WHAT TO PRODUCE: Would you retype the whole listing exactly?

MATERIAL PROVIDED:

○ ○ ○

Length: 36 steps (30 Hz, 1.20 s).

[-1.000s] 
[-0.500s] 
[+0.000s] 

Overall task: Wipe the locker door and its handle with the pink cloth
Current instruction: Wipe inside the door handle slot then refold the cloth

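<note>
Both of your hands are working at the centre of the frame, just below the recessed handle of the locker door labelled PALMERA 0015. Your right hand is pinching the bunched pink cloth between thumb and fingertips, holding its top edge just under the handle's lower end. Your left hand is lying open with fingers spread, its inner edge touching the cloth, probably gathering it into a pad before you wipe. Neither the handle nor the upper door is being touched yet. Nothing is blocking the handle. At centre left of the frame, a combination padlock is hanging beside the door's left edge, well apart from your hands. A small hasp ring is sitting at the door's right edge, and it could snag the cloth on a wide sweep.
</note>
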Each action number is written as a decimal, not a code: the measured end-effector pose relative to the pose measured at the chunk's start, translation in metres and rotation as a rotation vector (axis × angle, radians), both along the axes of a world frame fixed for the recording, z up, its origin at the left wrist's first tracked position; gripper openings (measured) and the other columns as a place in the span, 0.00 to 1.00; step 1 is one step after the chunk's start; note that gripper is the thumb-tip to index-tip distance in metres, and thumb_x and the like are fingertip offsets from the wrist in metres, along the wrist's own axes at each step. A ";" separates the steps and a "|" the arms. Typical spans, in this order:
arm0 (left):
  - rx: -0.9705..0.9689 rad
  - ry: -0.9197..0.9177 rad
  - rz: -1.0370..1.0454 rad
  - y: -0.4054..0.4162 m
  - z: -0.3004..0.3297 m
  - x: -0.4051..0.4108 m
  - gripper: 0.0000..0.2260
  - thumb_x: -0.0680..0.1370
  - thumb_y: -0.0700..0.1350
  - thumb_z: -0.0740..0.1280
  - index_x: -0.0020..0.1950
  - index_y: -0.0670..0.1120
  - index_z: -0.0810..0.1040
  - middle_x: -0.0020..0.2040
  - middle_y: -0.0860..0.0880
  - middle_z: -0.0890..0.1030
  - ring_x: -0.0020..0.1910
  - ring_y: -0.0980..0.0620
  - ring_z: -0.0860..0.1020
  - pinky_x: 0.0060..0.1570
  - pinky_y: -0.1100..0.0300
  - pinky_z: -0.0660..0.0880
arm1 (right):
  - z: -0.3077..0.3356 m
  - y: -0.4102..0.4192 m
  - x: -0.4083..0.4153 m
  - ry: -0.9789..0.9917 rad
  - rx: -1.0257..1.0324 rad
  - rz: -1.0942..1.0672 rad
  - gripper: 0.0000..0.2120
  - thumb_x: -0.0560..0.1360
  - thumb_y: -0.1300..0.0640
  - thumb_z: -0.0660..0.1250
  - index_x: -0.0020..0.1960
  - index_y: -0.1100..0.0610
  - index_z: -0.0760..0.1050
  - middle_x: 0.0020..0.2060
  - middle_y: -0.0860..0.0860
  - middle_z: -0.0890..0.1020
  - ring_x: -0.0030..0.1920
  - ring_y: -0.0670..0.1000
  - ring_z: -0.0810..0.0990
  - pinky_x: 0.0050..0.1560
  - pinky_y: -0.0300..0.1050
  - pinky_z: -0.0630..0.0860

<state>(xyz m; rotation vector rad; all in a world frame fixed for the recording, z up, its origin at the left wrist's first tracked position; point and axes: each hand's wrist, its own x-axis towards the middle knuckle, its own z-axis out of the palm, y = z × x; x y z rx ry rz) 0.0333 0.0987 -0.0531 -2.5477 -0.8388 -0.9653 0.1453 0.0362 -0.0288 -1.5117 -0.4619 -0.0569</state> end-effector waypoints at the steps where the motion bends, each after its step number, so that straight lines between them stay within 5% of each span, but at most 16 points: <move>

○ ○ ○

EXERCISE OUTPUT:
Length: 36 steps (30 Hz, 1.20 s).

[-1.000s] 
[-0.500s] 
[+0.000s] 

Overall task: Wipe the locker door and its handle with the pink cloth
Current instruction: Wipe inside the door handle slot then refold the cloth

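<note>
Both of your hands are working at the centre of the frame, just below the recessed handle of the locker door labelled PALMERA 0015. Your right hand is pinching the bunched pink cloth between thumb and fingertips, holding its top edge just under the handle's lower end. Your left hand is lying open with fingers spread, its inner edge touching the cloth, probably gathering it into a pad before you wipe. Neither the handle nor the upper door is being touched yet. Nothing is blocking the handle. At centre left of the frame, a combination padlock is hanging beside the door's left edge, well apart from your hands. A small hasp ring is sitting at the door's right edge, and it could snag the cloth on a wide sweep.
</note>
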Each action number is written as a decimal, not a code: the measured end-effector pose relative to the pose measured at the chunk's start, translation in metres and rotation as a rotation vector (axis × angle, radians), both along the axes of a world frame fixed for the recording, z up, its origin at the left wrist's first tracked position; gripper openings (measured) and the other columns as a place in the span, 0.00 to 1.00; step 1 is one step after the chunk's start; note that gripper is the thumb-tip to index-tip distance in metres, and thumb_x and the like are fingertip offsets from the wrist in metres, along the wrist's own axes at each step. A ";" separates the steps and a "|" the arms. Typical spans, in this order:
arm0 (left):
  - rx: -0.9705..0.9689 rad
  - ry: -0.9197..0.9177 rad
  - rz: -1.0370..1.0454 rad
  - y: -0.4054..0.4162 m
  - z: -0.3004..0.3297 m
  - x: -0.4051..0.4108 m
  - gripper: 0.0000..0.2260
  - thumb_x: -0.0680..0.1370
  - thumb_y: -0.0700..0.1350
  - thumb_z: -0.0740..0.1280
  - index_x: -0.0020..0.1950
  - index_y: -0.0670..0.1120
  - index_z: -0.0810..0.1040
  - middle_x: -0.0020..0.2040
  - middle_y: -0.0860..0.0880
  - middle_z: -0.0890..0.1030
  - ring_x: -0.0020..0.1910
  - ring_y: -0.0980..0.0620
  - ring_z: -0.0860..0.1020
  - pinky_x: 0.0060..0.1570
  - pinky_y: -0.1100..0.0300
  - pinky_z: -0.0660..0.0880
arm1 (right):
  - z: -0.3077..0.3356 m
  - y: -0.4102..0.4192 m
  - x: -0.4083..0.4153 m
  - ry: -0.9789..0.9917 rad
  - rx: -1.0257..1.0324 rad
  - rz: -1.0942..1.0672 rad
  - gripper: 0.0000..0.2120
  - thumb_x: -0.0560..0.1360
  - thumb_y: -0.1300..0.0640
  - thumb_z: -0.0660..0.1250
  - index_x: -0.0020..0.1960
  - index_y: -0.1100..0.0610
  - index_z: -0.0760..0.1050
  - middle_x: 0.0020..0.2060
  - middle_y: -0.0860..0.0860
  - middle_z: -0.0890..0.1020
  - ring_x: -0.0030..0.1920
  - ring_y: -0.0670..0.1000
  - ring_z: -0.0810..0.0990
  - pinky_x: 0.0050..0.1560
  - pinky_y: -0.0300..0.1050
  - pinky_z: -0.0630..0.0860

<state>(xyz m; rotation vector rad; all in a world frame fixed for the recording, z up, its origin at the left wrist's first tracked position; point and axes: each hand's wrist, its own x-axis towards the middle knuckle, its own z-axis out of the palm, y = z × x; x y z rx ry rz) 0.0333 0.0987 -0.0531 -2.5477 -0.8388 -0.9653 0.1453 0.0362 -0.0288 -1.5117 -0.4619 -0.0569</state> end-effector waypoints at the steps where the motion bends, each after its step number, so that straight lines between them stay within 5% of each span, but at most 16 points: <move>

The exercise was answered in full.